» **WHAT YOU NEED TO DO**
Copy every line from the material below that holds "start".

» **AVAILABLE DATA**

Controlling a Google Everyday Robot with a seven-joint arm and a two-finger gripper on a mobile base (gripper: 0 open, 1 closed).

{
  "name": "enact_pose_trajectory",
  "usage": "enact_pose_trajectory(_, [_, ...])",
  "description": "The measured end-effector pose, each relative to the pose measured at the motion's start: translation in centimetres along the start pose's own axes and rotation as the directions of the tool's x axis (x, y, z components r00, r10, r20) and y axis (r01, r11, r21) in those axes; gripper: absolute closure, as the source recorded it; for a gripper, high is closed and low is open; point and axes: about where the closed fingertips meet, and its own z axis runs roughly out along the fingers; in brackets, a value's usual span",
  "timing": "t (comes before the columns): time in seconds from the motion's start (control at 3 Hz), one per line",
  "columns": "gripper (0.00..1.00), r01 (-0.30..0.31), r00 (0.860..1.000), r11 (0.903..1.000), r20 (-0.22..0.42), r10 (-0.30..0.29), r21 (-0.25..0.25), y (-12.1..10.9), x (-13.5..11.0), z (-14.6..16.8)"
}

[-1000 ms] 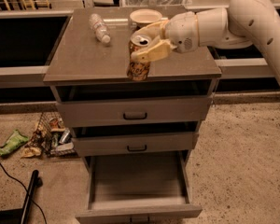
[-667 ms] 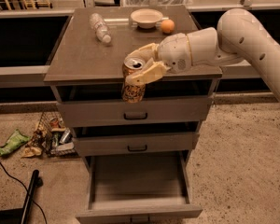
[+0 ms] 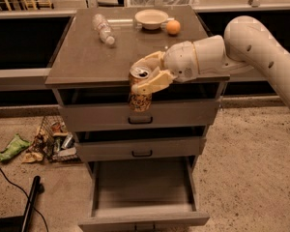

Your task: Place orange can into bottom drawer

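My gripper (image 3: 146, 74) is shut on the orange can (image 3: 139, 96), a slim can with mottled orange-brown print and a silver pull-tab top. I hold it upright in the air just past the cabinet's front edge, in front of the top drawer. The bottom drawer (image 3: 144, 191) is pulled out and open below, a wide plain box with nothing visible inside. My white arm (image 3: 251, 45) reaches in from the right over the cabinet top.
On the cabinet top (image 3: 87, 57) lie a clear plastic bottle (image 3: 103, 29), a white bowl (image 3: 151, 18) and a round orange fruit (image 3: 173, 27). The top drawer (image 3: 140, 115) and middle drawer (image 3: 141, 148) are slightly ajar. Litter (image 3: 43, 144) lies on the floor left.
My gripper has carried the can forward off the cabinet top and lower, now in front of the top drawer.
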Motion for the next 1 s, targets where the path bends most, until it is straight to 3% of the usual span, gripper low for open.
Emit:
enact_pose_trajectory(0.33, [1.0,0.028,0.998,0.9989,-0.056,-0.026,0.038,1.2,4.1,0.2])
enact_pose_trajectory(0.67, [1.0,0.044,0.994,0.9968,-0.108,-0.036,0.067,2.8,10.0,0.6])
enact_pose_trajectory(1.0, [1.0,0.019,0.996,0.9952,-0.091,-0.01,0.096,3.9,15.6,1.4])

» **REPLY**
  "description": "The measured end-effector pose, each relative to the pose measured at the motion's start: translation in centimetres along the start pose's own axes and rotation as the directions of the tool's x axis (x, y, z components r00, r10, r20) and y axis (r01, r11, r21) in those axes; gripper: absolute closure, as the source recorded it; for a gripper, high is closed and low is open; point and axes: about where the closed fingertips meet, and its own z axis runs roughly out along the fingers; in brackets, a value's usual span",
  "timing": "t (comes before the columns): time in seconds from the motion's start (control at 3 Hz), one per line",

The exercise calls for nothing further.